Downloadable songs compatible with Green Day: Rock Band
| Song title | Album | Venue and set | Year | Release date | DLC Pack |
|---|---|---|---|---|---|
| "21 Guns" | 21st Century Breakdown | The Fox Theater – Oakland: DLC | 2009 | Jul 9, 2009 | Green Day 01 |
| "Christian's Inferno" | 21st Century Breakdown | The Fox Theater – Oakland: DLC | 2009 | Dec 15, 2009 | Green Day 02 |
| "East Jesus Nowhere" | 21st Century Breakdown | The Fox Theater – Oakland: DLC | 2009 | Jul 9, 2009 | Green Day 01 |
| "Know Your Enemy" | 21st Century Breakdown | The Fox Theater – Oakland: DLC | 2009 | Jul 9, 2009 | Green Day 01 |
| "Last of the American Girls" | 21st Century Breakdown | The Fox Theater – Oakland: DLC | 2009 | Dec 15, 2009 | Green Day 02 |
| "¡Viva La Gloria!" | 21st Century Breakdown | The Fox Theater – Oakland: DLC | 2009 | Dec 15, 2009 | Green Day 02 |

Downloadable songs not compatible with Green Day: Rock Band
| Song title | Album | Compatible games | Year | Release date | DLC pack |
|---|---|---|---|---|---|
| "Oh Love" | ¡Uno! | Rock Band 3, Rock Band Blitz, Rock Band 4 | 2012 | Sep 25, 2012 | Green Day 03 |
| "Still Breathing" | Revolution Radio | Rock Band 4 | 2016 | Nov 22, 2016 | Standalone |
| "Father of All..." | Father of All... | Rock Band 4 | 2020 | Jan 9, 2020 | Standalone |

==Reception==
Jack DeVries, who reviewed Green Day: Rock Band for IGN, enjoyed having complete albums in the game, but was disappointed by the low number of songs in the game, especially from the albums between Dookie and American Idiot, saying that "Nearly all of Green Day's albums went platinum and I'd like a much larger representation from all of them." Ars Technica's Ben Kuchera praised the selection of songs, saying they "fit with the gameplay of Rock Band very well". Some reviewers, such as GamePro's Mitch Dyer, were disappointed by the focus on Green Day's newer songs.

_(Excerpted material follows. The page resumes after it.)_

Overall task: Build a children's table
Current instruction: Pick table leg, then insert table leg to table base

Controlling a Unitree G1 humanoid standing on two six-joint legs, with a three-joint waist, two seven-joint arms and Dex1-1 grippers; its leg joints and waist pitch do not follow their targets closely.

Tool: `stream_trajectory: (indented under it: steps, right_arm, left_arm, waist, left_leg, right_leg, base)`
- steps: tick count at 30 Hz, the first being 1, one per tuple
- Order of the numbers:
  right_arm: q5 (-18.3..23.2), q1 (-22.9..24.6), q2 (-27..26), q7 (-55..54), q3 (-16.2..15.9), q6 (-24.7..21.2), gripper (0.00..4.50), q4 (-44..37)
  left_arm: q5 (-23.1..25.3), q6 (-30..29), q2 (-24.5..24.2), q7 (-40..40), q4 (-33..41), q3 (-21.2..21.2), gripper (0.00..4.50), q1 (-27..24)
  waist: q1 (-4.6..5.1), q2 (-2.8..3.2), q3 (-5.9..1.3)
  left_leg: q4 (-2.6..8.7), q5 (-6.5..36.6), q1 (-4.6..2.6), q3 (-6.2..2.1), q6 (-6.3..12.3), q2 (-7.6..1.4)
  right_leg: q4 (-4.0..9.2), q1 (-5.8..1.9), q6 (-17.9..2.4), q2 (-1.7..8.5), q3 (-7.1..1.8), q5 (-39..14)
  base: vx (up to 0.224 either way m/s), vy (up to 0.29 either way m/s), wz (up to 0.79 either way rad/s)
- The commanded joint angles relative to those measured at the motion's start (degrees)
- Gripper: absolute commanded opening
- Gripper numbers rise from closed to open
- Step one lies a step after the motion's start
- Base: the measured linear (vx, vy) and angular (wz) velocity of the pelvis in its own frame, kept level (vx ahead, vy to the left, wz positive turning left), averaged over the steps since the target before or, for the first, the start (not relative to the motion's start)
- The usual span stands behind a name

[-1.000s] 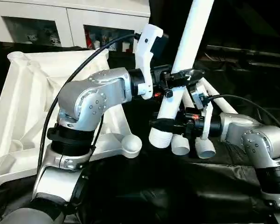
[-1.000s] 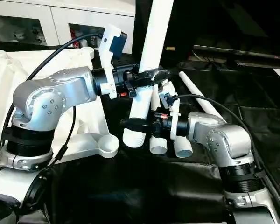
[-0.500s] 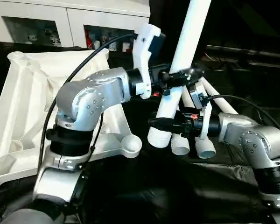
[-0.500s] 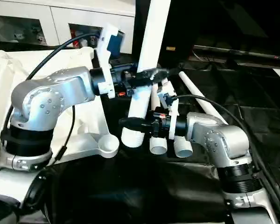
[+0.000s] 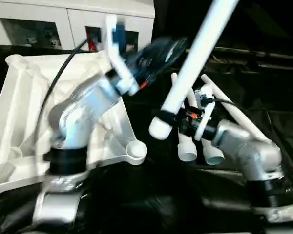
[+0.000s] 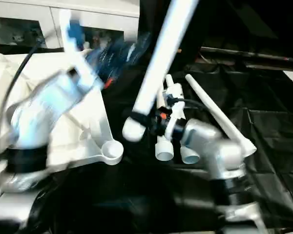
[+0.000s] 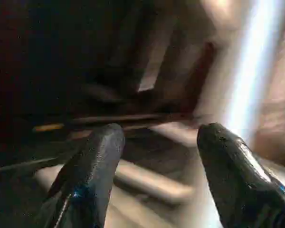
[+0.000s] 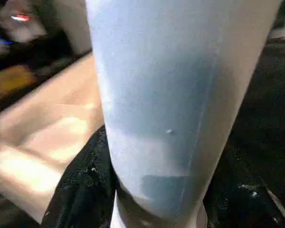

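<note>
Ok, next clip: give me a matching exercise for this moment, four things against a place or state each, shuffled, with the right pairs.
Things:
1. left gripper
2. right gripper
3. tabletop
4. spare legs

States:
A. lying on the black cloth
B. ribbed underside up, on the robot's left
C. jaws apart, holding nothing
D. clamped near the thick end of a tilted leg

Pairs: 1-C, 2-D, 3-B, 4-A
</note>
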State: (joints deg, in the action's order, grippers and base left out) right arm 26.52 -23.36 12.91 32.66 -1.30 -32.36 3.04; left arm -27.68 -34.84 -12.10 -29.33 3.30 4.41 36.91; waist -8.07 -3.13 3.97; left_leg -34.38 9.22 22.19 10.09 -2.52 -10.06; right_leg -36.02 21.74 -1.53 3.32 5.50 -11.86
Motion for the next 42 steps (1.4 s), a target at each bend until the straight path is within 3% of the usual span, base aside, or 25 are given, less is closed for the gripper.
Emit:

Several reviewers were critical of the setlist, feeling that the songs were not fun to play or were too easy. Others praised the songs chosen, saying that songs such as "F.O.D." provide the game with musical variety, and that they are fun to play on all the instruments. Reviewers criticized the game's use of radio edits, with Kuchera calling the editing "a bummer". DeVries likewise felt that "given how much these boys love to drop f-bombs, [the editing] makes the songs sound funny."